La velocidad con la que tu móvil abre las aplicaciones, la fluidez de la cámara al hacer una foto bajo el sol y la propia vida útil de los componentes internos caen drásticamente durante los meses de calor, sobre todo si estamos en la playa. Esto afectará al rendimiento de tu dispositivo, así que si sueles usarlo en la playa o piscina, este artículo es para ti. A pesar de lo que pueda parecer, no se trata de una percepción subjetiva ni nada relacionado con fallos de cobertura de red. Cuando el termómetro supera ciertos límites lógicos, los componentes de silicio de los móviles comienzan a luchar para no sufrir daños irreparables en el circuito.
A diferencia de un ordenador, un teléfono disipa el calor de forma pasiva a través de su chasis de aluminio o cristal. Cuando la temperatura exterior es realmente alta y el sol golpea directamente sobre la pantalla, el margen de disipación cae a cero, lo que obliga al terminal a tomar medidas de emergencia para asegurar la integridad física del dispositivo. Protocolo de emergencia En este contexto, el motivo por el que la interfaz va más lenta o incluso ciertas aplicaciones o juegos sufren tirones en pleno verano tiene que ver con el estrangulamiento térmico. Las marcas de procesadores, como pueden ser Qualcomm, Apple o MediaTek, integran en el silicio una serie de sensores avanzados de temperatura que monitorizan el núcleo del chip de forma ininterrumpida.
Si estos termistores detectan que los transistores se aproximan a un umbral crítico (generalmente fijado en torno a los 45 o 50 grados Celsius en la batería y más de 80 grados en la CPU), el software del sistema activa una función de autoprotección. Esta función consiste en reducir drásticamente y de forma inmediata la frecuencia de reloj del procesador (los gigahercios a los que trabaja) y el voltaje de la unidad gráfica (GPU). Para que cualquier usuario lo entienda de forma sencilla, el teléfono frena a propósito su propio motor para generar menos calor interno por fricción de electrones.
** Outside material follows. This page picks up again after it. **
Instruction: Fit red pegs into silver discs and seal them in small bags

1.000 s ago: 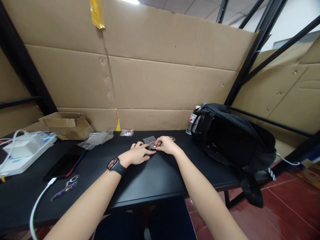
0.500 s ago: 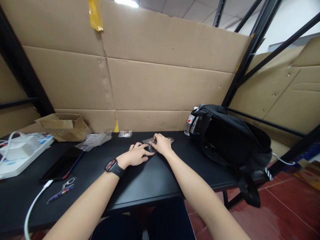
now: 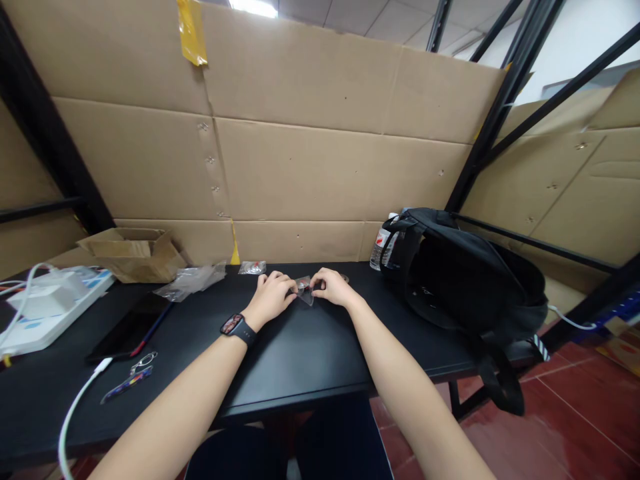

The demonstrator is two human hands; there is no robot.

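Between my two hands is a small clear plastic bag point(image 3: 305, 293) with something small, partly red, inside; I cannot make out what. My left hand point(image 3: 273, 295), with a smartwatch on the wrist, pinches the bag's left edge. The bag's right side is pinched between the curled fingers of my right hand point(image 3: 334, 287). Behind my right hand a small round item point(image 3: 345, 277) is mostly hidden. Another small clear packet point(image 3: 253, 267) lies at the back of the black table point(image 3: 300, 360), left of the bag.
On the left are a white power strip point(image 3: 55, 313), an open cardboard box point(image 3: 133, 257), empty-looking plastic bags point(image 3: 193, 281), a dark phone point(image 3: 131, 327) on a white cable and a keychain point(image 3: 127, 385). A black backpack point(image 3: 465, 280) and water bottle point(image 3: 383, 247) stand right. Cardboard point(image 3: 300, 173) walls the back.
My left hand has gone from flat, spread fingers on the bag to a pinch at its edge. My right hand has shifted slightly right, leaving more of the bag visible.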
Es un mecanismo de defensa automatizado, ya que el sistema operativo prefiere funcionar lento antes de permitir que el exceso de temperatura destruya las soldaduras de la placa base o degrade de forma irreversible los componentes químicos de la batería.
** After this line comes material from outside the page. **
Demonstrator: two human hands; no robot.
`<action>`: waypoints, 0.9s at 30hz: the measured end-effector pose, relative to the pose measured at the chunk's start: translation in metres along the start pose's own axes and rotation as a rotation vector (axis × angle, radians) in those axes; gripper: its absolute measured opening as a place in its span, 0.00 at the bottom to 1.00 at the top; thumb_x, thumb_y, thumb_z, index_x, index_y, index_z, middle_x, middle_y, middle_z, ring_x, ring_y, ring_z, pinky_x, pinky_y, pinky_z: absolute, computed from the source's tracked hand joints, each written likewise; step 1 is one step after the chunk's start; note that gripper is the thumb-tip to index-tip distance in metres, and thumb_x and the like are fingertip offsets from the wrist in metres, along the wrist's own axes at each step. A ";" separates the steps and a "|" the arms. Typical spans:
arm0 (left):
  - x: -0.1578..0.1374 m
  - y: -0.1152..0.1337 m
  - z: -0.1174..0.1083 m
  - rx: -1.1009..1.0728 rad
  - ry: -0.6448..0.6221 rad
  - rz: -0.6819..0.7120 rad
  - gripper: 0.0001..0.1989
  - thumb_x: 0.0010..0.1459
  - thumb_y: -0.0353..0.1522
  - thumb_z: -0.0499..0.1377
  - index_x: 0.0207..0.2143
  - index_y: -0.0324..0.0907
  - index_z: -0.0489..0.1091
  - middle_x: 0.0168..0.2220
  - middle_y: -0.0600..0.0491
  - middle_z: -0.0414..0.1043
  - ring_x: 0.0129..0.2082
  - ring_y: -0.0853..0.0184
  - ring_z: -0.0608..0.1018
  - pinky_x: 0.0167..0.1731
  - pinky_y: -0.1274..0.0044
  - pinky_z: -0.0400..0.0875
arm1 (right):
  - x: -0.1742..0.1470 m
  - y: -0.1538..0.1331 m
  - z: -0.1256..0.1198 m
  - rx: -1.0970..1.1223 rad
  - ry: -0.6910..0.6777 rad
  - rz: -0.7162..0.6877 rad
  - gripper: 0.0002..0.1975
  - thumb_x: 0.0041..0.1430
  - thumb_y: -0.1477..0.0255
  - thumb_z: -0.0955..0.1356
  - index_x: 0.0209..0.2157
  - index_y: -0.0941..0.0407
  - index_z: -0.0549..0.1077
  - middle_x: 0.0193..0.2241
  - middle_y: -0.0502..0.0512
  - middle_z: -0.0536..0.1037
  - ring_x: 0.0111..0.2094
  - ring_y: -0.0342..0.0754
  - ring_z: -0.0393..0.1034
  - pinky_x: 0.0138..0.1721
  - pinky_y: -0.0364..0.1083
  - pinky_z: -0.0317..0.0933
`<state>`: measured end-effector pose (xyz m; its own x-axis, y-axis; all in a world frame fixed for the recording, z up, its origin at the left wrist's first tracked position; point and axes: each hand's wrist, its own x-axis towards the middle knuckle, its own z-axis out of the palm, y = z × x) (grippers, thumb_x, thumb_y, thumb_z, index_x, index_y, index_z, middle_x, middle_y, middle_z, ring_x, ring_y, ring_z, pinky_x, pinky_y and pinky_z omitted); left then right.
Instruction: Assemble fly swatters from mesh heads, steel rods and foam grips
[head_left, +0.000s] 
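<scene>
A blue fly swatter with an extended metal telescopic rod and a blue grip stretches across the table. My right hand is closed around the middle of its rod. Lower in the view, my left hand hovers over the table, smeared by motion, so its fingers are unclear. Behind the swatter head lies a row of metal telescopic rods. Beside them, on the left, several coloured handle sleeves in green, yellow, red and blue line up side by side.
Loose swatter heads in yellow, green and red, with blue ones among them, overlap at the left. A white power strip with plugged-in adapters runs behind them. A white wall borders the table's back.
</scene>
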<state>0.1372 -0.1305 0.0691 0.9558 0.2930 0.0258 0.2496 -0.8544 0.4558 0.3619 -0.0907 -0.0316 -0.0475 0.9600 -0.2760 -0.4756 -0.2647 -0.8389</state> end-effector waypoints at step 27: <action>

Celda de litio Aunque esta lentitud en el uso es molesta, lo peor de someter un smartphone al entorno de la playa se localiza en la batería, sobre todo en las de iones de litio, que alimentan la absoluta mayoría de los móviles y que basan su funcionamiento en reacciones químicas de intercambio de energía. El calor actúa como un acelerador de estas reacciones de forma descontrolada. Cuando un teléfono se calienta en exceso de forma continuada debido al sol, se desencadenan tres efectos perjudiciales en su almacenamiento: - Pérdida de capacidad nominal: La estructura interna que retiene los iones se destruye, lo que provoca que la batería dure mucho menos a partir de ese día. - Hinchazón de la celda: El calor genera gases en el interior de la bolsa hermética de la batería, lo que puede llegar a combar la pantalla o despegar la tapa trasera del dispositivo. - Riesgo de fuga térmica: En casos extremos de desatención por parte del usuario, el material puede entrar en combustión interna, rompiendo las celdas de seguridad del terminal. El choque térmico radical genera condensación de agua en el interior de los circuitos e incluso puede agrietar el cristal de la pantalla por contracción de materiales.
Por tanto, es recomendable retirar la funda protectora de plástico, ya que hace de abrigo, aislando el calor. También es aconsejable apagar las conexiones que demandan mucho rendimiento, como el GPS o los datos 5G, bajar el brillo de la pantalla al mínimo y colocar el smartphone a la sombra en un lugar donde corra el aire.